THE HARSH CRY OF THE HERON
Lian Hearn (Hachette, 2006) ISBN: 13 978 0 733621 26 0
The Harsh Cry of the Heron is set some 14 years after the close of the original Tales of the Otori trilogy. The story features Takeo’s three daughters to Kaede, Shigeko, Miki and Maya, and his illegitimate son Hisao, as well as Takeo and several other of the characters we met in the previous trilogy. Takeo and Kaede have a united the Three Kingdoms as co-rulers, protecting the Hidden from persecution and driving the mercenarial Tribe into hiding. Unfortunately, the seeds of conflict planted over the past 14 years are coming to a head. Takeo must tread carefully if he wants to maintain everything he and his wife have struggled for.
There are a lot of characters to keep track of in this novel. Unlike in the previous trilogy, Hearn focuses across various groups in the limited third person. This means that the tone is substantially different in this piece to Takeo’s reverie-like recollections.

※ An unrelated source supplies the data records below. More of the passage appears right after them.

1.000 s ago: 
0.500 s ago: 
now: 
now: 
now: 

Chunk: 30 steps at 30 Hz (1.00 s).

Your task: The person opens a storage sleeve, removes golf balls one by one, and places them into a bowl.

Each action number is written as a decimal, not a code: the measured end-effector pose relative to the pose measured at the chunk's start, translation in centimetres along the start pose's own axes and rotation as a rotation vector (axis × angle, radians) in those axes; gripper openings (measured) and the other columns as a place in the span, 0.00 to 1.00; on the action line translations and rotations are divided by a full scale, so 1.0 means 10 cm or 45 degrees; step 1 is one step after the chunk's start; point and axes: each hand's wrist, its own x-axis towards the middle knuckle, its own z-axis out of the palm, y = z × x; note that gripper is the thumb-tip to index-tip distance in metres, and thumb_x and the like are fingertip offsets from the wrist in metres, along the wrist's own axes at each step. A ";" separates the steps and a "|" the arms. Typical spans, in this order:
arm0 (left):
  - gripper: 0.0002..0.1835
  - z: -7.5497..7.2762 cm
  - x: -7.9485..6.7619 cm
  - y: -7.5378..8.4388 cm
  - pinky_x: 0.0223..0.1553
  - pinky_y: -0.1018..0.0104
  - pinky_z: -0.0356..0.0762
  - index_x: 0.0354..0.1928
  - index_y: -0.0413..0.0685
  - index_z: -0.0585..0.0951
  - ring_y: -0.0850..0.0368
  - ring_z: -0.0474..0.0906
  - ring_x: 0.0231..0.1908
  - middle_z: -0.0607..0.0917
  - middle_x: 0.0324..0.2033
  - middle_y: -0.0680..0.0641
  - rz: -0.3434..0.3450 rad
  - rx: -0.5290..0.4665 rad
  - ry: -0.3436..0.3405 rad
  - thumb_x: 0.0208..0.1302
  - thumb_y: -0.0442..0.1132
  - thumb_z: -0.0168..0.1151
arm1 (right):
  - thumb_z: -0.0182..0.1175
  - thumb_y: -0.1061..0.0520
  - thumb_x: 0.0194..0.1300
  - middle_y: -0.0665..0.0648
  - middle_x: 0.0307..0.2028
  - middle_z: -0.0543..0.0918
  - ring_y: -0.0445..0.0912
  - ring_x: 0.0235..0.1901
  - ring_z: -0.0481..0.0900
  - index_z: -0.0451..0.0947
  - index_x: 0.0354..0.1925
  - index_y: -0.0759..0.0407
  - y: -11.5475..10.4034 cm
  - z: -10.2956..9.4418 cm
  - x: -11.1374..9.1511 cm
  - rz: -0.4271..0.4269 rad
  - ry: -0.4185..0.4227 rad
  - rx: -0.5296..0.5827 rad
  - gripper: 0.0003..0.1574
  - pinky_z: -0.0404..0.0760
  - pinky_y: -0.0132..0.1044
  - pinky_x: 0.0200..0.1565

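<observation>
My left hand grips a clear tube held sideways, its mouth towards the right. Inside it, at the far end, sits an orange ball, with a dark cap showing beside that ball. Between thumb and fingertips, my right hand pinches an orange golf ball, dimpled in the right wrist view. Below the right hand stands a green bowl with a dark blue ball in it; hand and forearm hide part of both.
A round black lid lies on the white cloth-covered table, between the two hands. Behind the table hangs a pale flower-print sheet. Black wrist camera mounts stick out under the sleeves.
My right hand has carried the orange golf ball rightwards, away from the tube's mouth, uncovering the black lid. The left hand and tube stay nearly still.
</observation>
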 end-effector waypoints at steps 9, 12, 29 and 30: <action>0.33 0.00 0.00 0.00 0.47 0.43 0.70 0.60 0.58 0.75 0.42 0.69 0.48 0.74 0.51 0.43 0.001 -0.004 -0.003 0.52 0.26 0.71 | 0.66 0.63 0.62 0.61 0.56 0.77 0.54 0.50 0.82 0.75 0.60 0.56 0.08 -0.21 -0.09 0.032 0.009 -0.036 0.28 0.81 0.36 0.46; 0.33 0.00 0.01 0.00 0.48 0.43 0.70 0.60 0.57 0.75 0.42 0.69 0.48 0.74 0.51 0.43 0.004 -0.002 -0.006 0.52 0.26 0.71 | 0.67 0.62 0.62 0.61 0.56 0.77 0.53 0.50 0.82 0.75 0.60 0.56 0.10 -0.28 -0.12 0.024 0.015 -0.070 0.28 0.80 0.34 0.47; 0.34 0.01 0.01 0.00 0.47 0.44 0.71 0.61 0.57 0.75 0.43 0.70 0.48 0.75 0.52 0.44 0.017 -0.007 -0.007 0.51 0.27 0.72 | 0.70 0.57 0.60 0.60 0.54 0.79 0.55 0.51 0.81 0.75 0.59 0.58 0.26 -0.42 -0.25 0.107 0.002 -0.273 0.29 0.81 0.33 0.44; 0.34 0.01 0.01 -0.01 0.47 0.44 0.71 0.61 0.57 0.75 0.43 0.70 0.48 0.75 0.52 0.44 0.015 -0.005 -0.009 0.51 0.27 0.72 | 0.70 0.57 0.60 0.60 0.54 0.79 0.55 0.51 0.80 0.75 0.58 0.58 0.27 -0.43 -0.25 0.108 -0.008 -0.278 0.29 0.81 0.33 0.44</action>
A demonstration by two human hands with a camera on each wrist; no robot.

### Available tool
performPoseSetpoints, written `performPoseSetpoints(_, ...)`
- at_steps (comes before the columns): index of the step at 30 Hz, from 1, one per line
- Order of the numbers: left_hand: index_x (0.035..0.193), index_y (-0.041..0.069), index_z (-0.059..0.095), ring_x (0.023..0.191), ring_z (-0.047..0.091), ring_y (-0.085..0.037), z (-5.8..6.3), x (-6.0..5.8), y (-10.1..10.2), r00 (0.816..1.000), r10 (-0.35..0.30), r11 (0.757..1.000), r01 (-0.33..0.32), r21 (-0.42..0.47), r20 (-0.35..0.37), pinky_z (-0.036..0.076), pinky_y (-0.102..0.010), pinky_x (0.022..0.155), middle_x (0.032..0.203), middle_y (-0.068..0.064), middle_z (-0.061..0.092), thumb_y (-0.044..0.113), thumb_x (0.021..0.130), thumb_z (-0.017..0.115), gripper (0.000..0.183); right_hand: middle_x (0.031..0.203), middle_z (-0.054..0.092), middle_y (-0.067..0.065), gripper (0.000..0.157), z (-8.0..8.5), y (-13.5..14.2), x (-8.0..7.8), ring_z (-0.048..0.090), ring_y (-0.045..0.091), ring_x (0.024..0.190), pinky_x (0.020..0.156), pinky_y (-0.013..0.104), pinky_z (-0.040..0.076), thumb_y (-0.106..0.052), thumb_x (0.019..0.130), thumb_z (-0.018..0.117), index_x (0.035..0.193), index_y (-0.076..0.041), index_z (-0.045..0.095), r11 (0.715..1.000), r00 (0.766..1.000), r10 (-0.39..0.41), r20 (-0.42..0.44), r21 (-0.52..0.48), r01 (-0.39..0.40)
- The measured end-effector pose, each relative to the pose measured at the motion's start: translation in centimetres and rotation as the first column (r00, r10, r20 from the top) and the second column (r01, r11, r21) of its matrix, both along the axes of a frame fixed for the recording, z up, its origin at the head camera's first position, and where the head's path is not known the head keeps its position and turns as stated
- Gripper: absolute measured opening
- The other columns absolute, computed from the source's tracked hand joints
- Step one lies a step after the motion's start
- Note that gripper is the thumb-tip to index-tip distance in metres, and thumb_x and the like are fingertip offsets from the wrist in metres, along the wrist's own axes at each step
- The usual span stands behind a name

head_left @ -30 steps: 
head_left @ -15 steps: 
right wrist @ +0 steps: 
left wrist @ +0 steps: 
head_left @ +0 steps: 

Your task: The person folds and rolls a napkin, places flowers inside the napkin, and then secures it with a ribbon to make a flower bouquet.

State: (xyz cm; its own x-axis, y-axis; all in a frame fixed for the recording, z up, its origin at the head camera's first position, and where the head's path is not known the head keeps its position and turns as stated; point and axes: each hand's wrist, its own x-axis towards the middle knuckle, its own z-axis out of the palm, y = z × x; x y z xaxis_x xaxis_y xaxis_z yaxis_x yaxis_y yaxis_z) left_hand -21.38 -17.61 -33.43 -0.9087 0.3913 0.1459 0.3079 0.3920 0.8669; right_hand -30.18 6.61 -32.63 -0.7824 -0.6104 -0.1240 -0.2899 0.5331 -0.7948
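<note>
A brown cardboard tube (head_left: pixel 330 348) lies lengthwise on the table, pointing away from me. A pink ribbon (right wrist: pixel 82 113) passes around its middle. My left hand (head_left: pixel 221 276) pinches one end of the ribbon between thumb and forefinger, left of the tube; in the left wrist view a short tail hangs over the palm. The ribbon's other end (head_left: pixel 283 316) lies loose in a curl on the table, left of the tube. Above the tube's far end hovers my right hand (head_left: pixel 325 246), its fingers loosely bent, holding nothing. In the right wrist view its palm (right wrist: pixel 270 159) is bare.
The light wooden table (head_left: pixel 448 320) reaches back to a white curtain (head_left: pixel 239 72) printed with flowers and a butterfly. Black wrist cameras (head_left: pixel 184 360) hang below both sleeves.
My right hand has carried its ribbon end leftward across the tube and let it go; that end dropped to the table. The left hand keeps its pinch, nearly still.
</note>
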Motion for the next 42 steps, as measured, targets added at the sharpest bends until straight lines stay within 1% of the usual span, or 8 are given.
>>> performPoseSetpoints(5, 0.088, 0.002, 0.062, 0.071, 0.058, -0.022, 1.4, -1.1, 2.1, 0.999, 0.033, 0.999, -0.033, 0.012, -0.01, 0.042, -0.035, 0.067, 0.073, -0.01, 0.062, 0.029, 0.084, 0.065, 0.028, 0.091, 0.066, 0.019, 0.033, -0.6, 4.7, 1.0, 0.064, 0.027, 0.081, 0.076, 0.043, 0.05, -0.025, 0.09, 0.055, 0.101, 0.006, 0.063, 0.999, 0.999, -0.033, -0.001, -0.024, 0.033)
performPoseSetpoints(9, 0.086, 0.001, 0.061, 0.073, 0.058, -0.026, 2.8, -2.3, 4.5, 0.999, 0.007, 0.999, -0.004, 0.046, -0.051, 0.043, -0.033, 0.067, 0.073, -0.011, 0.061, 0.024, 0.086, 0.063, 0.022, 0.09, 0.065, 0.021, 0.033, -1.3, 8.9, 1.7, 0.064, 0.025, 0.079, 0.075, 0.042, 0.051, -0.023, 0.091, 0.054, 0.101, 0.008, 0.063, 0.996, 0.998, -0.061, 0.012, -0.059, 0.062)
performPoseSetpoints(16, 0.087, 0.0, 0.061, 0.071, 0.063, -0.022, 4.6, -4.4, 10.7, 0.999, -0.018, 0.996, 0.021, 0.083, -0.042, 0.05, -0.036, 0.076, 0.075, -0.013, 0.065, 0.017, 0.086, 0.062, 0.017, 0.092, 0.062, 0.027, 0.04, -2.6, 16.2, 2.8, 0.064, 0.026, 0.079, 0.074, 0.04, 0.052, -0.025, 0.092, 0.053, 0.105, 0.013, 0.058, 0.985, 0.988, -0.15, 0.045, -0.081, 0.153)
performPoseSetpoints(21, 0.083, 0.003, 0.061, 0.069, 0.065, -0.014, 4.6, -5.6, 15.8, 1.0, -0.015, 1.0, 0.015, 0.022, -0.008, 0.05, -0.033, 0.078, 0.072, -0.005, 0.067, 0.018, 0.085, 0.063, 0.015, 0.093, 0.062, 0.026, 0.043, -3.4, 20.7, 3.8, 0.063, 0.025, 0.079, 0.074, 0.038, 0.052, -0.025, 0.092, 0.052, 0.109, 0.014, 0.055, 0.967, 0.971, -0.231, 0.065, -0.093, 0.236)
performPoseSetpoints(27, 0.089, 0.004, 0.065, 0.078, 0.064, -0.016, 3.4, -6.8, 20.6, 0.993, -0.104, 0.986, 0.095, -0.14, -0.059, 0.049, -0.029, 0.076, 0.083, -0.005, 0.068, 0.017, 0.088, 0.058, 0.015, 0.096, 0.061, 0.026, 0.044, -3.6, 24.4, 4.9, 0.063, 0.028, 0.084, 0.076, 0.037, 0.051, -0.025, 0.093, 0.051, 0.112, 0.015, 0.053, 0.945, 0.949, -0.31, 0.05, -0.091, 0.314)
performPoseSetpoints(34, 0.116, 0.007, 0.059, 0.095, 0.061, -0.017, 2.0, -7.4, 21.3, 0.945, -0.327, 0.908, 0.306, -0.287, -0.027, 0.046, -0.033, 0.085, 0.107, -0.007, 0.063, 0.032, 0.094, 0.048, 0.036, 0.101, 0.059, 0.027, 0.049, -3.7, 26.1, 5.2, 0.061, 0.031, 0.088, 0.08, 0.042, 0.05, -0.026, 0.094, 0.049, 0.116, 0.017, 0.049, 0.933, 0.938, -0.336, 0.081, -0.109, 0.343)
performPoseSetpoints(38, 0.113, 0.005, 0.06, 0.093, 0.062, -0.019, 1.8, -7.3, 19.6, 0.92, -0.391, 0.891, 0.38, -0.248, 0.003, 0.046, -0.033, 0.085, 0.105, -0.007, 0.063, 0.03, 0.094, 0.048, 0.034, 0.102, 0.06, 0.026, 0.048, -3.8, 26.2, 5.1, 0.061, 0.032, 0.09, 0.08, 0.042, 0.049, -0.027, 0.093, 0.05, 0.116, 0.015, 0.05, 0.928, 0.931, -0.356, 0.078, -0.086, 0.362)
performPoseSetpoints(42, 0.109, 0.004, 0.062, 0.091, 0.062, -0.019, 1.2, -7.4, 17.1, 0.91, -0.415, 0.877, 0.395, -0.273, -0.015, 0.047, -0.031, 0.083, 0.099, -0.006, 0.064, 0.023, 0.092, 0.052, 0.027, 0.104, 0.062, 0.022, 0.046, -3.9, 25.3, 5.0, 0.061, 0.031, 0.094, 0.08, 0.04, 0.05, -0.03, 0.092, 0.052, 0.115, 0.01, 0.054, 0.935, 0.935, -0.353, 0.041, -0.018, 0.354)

It also means that many of the characters introduced are not as evocative and lively to my mind as characters in the previous trilogy. I’m not certain how best to explain the feeling, but it seems Hearn commenced Across the Nightingale Floor with a very clear idea in mind of the characters and what happened to them. In The Harsh Cry of the Heron, by contrast, it seems the plot resulting in Takeo’s downfall was developed first, and the dramatis personae fleshed out later. I don’t have a clear recollection, even after several read throughs, of the characters of Shigeko or Miki. Whether it is something in the prose itself that distances the reader from the characters, or my own gutteral response to the deep change in tone of the story, I’m not sure.
The story definitely feels darker than the previous books. This is not so much because of the events of the novel itself, which are no more brutal than in the trilogy and reflect the realities of the setting. Rather, it is because there is so much animosity between so many of the characters. Takeo’s son Hisao, for example, is a self-loathing individual, abused by his foster father, and taught to despise his birth father. The character Shizuka, such an upbeat and exciting character in the trilogy, has had one of her sons turn against her, and has been worn down by age and grief. Kaede, too, dislikes her own twin daughters because of cultural taboos against twin children, and because of their Tribe skills. She is growing distant from Takeo as he becomes increasingly preoccupied with his business against the Tribe, and it is jarring to see how she has been transformed by motherhood and the events of the trilogy.
Throughout the novel, however, is a pervading sense of hopelessness as Takeo’s dream of perpetuating his legacy is chipped away by the machinations of his various enemies. It is entirely my personal taste to dislike stories about people who are clearly doomed. Whether through medical drama, crime, or politics, I don’t generally enjoy plots about the irrevocable degeneration of strong people in the face of unbeatable reality. Life has quite enough of that sort of thing without me needing to observe it in fiction. So, for that reason, I did not enjoy The Harsh Cry of the Heron. That, of course, is not Lian Hearn’s fault. I would most likely not choose to read this book again.